State how many lines of the data below hold the string "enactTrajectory", giving nothing but the number.

[Items from a data source]
☆ ☆ ☆ ☆

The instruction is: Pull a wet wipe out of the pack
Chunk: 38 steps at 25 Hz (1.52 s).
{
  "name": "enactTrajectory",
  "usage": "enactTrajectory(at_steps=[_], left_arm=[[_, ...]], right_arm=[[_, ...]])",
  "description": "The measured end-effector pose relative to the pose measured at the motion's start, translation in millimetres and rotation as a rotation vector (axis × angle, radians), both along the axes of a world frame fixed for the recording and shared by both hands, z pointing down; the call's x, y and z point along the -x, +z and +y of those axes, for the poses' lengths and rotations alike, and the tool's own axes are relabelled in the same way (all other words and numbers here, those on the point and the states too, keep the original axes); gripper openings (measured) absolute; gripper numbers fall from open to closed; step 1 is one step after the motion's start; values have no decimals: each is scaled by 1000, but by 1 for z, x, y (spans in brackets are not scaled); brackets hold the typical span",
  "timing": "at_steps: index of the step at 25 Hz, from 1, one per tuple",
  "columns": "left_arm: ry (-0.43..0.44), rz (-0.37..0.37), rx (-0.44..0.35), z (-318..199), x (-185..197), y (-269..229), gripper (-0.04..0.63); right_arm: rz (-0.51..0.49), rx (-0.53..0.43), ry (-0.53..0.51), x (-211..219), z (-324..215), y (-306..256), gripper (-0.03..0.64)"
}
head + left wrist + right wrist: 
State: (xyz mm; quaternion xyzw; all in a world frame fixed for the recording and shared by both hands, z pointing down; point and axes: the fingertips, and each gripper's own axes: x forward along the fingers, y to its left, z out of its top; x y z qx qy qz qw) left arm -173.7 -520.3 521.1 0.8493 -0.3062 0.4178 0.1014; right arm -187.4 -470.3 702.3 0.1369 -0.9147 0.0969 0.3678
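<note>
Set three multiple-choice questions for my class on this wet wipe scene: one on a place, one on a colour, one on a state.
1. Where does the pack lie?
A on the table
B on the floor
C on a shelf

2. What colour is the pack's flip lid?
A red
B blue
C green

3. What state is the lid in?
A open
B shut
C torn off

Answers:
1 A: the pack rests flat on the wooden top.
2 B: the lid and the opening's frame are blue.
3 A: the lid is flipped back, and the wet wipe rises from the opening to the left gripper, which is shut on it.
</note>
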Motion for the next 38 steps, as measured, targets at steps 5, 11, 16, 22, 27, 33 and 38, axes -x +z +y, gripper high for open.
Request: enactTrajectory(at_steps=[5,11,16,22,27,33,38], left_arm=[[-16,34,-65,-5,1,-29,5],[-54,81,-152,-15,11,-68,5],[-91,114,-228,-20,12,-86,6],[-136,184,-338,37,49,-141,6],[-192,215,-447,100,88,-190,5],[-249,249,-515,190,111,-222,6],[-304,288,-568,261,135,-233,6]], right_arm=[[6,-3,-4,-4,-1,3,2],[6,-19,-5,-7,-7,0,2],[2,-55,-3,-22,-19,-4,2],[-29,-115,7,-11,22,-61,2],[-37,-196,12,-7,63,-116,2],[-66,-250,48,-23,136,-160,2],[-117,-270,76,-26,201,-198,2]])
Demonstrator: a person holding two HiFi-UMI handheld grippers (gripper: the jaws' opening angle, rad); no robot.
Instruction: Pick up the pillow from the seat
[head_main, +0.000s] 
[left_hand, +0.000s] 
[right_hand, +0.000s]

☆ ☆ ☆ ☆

→ **Result for this task**:
3